- _Exercise_: Determine how many lines in the following listing include "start". Respond with that number only.

- _Task material_:
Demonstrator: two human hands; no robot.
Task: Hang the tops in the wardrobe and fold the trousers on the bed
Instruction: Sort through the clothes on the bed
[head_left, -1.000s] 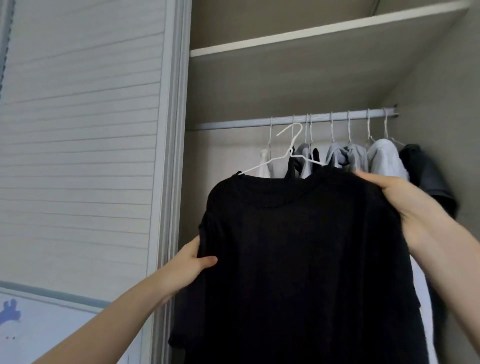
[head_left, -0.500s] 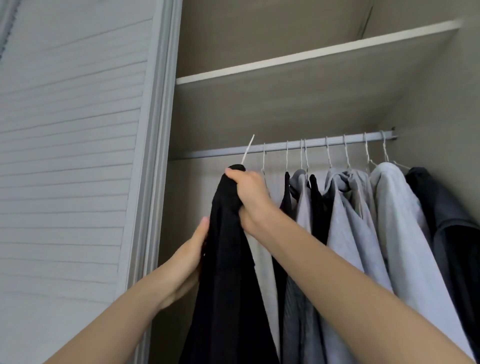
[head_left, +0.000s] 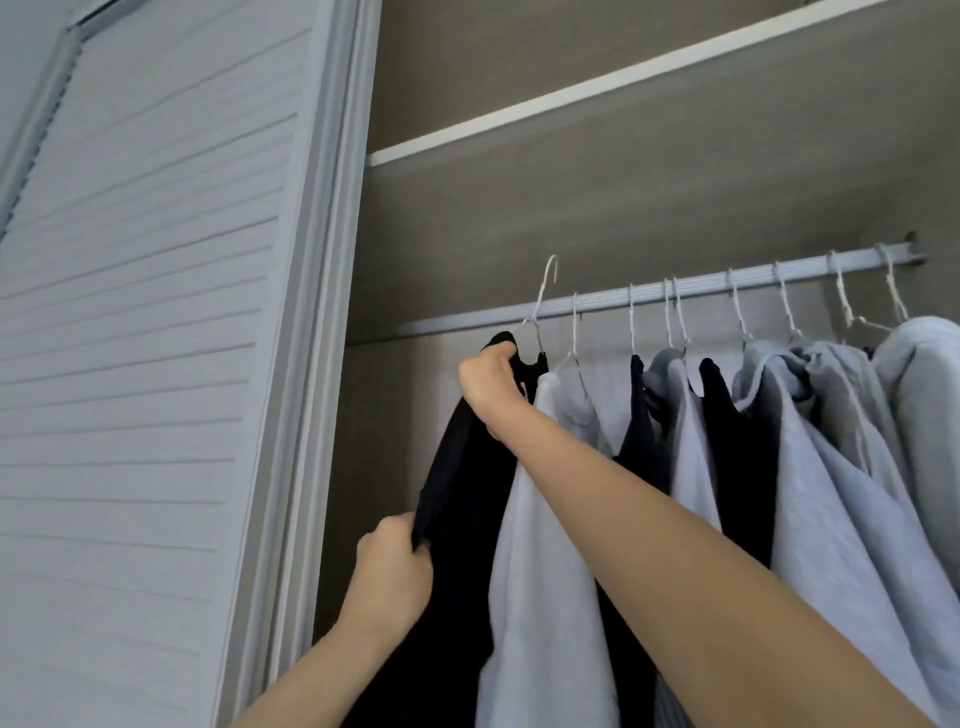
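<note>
A black top (head_left: 462, 499) on a white wire hanger (head_left: 543, 291) is held up at the left end of the wardrobe rail (head_left: 649, 299). The hanger's hook rises in front of the rail; whether it rests on the rail I cannot tell. My right hand (head_left: 491, 387) grips the top's collar and shoulder just under the hook. My left hand (head_left: 392, 569) pinches the top's lower edge or sleeve, lower and to the left. Right of it hang several grey and dark tops (head_left: 779, 441) on white hangers.
A louvred white sliding door (head_left: 145, 338) and its frame stand close on the left. A wardrobe shelf (head_left: 597, 96) runs above the rail. The wardrobe's back panel (head_left: 374, 415) shows left of the black top.
The black top has turned edge-on and gone up and into the wardrobe, its hook now level with the rail. My left hand has moved down and now pinches the fabric.
</note>
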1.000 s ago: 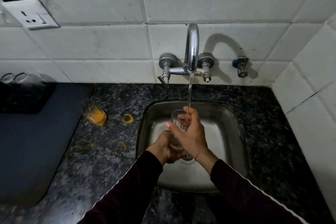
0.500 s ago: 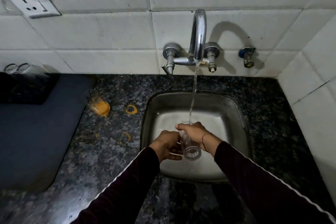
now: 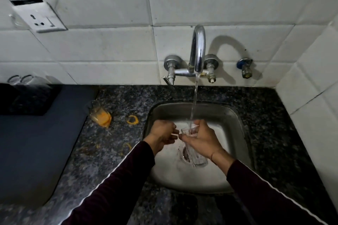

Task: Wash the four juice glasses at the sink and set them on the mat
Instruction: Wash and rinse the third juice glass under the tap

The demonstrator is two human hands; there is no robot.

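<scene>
Over the sink [image 3: 236,118], our right hand [image 3: 201,138] grips a clear glass [image 3: 194,155], tilted with its rim under the running tap [image 3: 198,51] and water streaming in. Our left hand [image 3: 161,134] is loosely curled just beside the rim, holding nothing we can see. A juice-stained glass [image 3: 100,115] stands on the counter [image 3: 109,151] near the dark mat [image 3: 36,151]; two glasses [image 3: 20,80] sit at the mat's far end.

White tiled walls [image 3: 109,45] meet in a corner at the right. A socket [image 3: 39,17] sits on the back wall, upper left. Dim light falls on the dark speckled counter [image 3: 274,124].
</scene>
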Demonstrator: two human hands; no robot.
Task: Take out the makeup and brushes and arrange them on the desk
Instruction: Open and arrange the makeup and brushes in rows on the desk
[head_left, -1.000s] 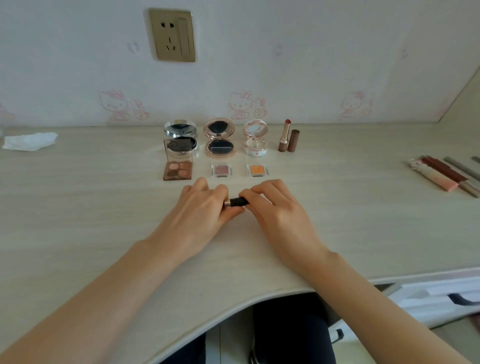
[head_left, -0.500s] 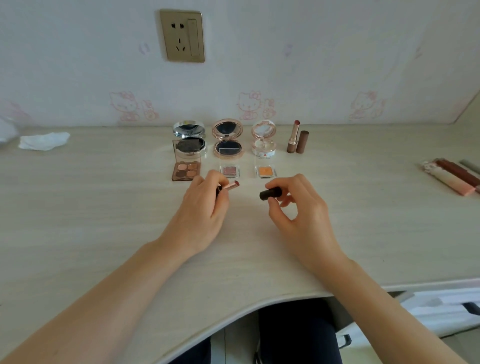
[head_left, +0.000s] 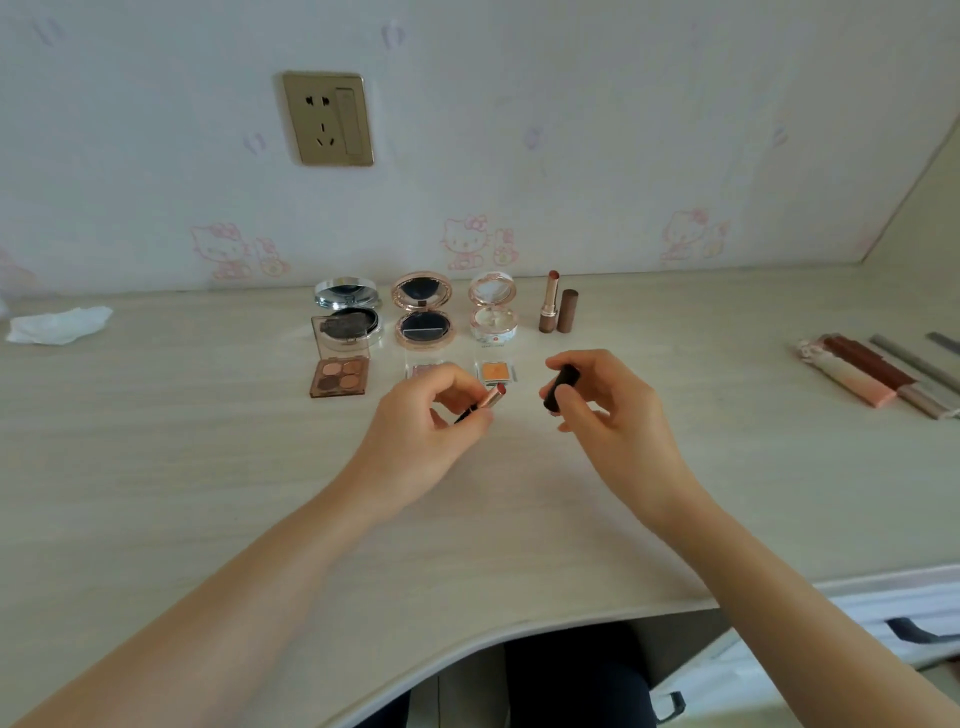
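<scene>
The left hand (head_left: 426, 431) pinches an open lipstick (head_left: 485, 400) w/ thumb & fingers curled round the dark tube. The pink-red tip points up & to the right, prob so it touches nothing. The right hand (head_left: 608, 415) holds the dark cap (head_left: 560, 387) betw thumb & fingers, a bit apart from the stick. Both are up over the desk (head_left: 156, 467), just in front of the makeup rows.

Why the cap is off: I think it's to match the other lipstick (head_left: 548, 304) at the back, which stands up open w/ its brown cap (head_left: 568, 310) standing right beside it. So this one prob goes next to that pair, stick up, cap by its side.

The rest sits in neat lines so you can see it all. Back row: silver compact (head_left: 347, 312), rose-gold compact (head_left: 423, 312), small white compact (head_left: 493, 312), all w/ lids up. Front row: brown eyeshadow palette (head_left: 340, 376), a pink single pan (head_left: 423, 370) partly hid by the left hand, an orange single pan (head_left: 496, 371).

Far right, some long tubes (head_left: 857, 376) lie side by side, touching, not yet in the rows. A crumpled tissue (head_left: 60, 325) lies far left. A wall socket (head_left: 328, 119) is above.

Careful bit, I'd say: a thin stick tips easy when stood up.
</scene>
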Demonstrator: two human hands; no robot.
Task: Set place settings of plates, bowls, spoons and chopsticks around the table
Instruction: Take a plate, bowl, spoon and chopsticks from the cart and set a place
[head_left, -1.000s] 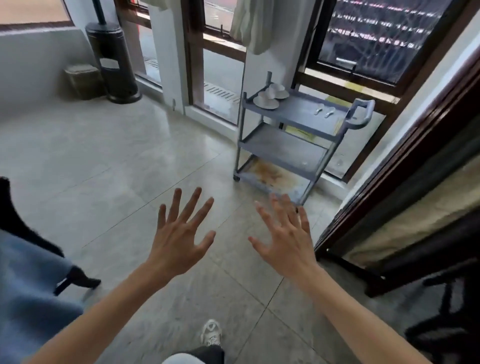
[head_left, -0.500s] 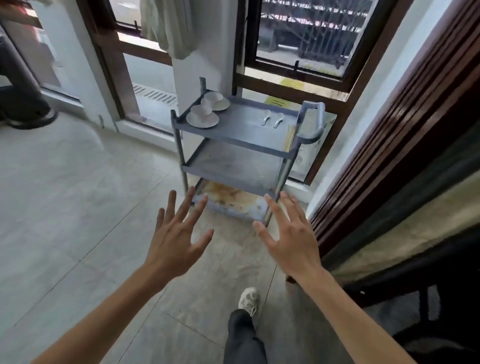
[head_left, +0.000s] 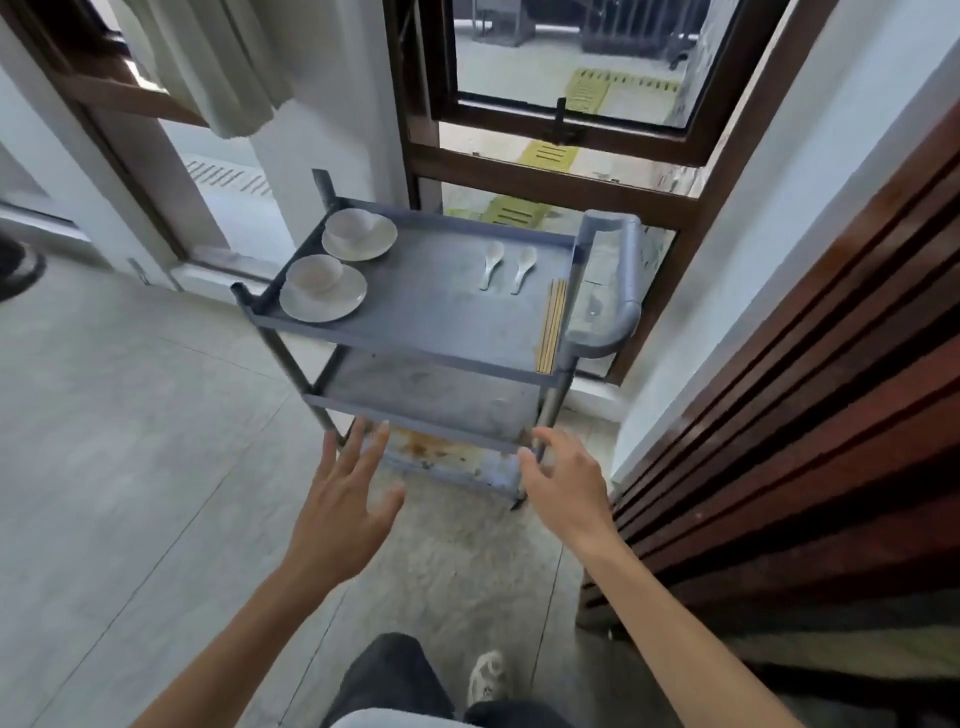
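Observation:
A grey three-shelf cart stands by the window. Its top shelf carries two white plates, each with a white bowl on it: the nearer plate with its bowl, the farther plate with its bowl. Two white spoons lie side by side to the right, and a bundle of wooden chopsticks lies along the right edge. My left hand and my right hand are stretched out in front of the cart's lower shelves, fingers spread, holding nothing.
The cart's handle sticks out on its right side. A dark slatted wooden panel runs along the right. Windows with brown frames stand behind the cart, a pale curtain hangs at upper left, and tiled floor spreads to the left.
I have walked closer to the cart, which now looks larger and sits in the middle of the view. Both hands stay raised and empty.

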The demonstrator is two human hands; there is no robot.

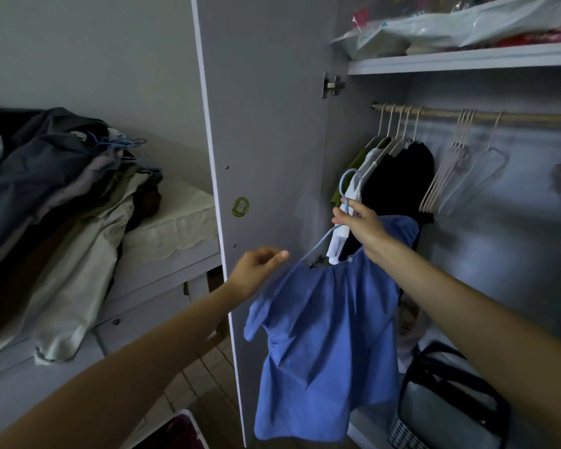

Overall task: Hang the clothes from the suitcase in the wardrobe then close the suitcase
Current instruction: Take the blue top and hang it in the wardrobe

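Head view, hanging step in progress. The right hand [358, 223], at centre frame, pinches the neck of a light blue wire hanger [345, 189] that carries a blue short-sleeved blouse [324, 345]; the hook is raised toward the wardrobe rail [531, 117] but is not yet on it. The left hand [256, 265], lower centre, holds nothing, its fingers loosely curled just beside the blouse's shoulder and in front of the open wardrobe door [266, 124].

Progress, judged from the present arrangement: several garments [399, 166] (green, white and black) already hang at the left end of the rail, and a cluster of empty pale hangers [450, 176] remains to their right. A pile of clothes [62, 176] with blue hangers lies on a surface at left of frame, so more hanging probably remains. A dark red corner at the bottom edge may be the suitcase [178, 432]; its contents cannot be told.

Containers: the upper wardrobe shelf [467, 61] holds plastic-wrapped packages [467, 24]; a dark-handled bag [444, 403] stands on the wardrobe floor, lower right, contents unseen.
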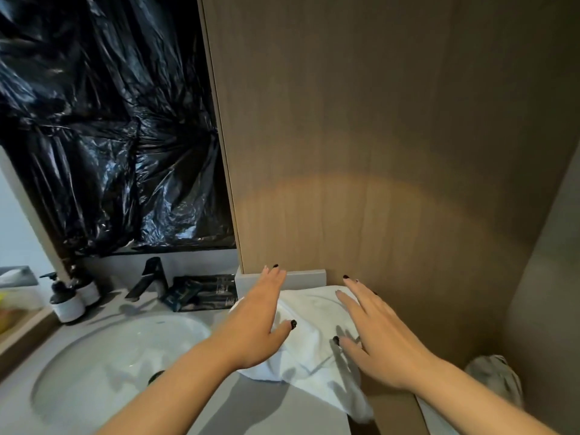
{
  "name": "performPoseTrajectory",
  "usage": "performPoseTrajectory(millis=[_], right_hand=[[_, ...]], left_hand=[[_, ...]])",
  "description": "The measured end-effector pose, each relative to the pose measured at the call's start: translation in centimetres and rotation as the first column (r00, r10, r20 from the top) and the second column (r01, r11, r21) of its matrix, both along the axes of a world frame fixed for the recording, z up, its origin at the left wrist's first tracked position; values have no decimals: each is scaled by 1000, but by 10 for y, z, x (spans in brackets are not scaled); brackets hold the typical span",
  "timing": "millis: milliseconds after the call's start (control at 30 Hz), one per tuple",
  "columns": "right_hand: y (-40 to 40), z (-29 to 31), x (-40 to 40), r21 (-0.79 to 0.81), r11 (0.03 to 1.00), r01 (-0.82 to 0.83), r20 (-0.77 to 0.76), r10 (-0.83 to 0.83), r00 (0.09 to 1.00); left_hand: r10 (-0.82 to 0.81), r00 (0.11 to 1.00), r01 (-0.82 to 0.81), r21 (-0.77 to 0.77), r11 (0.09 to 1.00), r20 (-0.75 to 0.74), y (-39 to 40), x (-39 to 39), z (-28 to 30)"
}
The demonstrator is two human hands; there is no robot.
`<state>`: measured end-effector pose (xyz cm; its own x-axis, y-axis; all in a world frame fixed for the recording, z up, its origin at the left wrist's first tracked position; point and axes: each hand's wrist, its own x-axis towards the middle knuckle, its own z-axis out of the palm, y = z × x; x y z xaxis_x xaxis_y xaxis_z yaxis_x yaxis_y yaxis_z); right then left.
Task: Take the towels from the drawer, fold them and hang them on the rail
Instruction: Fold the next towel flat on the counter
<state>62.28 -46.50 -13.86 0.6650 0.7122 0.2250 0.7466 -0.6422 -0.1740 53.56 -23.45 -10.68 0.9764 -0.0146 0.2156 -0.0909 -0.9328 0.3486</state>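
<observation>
A white towel (314, 343) lies spread on the grey counter (270, 412), close to the wooden panel, with its near corner hanging over the counter's right edge. My left hand (257, 324) lies flat on the towel's left part, fingers straight and pointing toward the wall. My right hand (373, 337) is over the towel's right part with fingers spread and straight; whether it touches the cloth is unclear. Another pale cloth (496, 378) shows low down at the right, past the counter. No drawer or rail is in view.
A white basin (103, 365) is sunk in the counter at the left, with a black tap (150, 277) behind it. Pump bottles (66, 299) and dark sachets (201, 293) stand along the back. A tall wooden panel (376, 136) rises right behind the towel. Black plastic sheeting (103, 120) covers the wall.
</observation>
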Motion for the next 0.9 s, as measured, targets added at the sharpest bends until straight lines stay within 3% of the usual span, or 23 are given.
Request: performPoseTrajectory(millis=[300, 700, 900], right_hand=[[40, -4, 57, -92, 995, -46, -109, 36, 993], [97, -35, 60, -144, 989, -34, -219, 1, 976], [136, -51, 52, -168, 984, 63, -250, -105, 963]], left_hand=[[121, 990, -132, -171, 976, -75, 40, 30, -54], [207, 950, -271, -284, 920, -235, 109, 64, -138], [112, 973, -176, -345, 922, -200, 148, 89, -163]])
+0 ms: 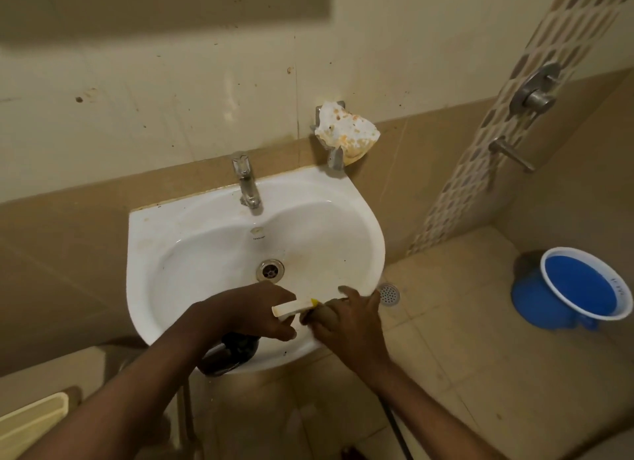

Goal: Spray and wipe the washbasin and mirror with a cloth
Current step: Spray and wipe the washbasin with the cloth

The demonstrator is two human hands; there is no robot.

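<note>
The white washbasin (206, 253) has brown dirty marks inside, near its drain (270, 269). At its front edge, the left hand (247, 313) curls round a pale spray nozzle (291, 308). The right hand (346, 320) grips the bottle below it.

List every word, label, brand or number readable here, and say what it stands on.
No text here can be read.
Washbasin: small dark brand mark below the tap, too small to read.
Blue bucket: dark marks on the white rim, too blurred to read.
</note>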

- _Written answer_: 2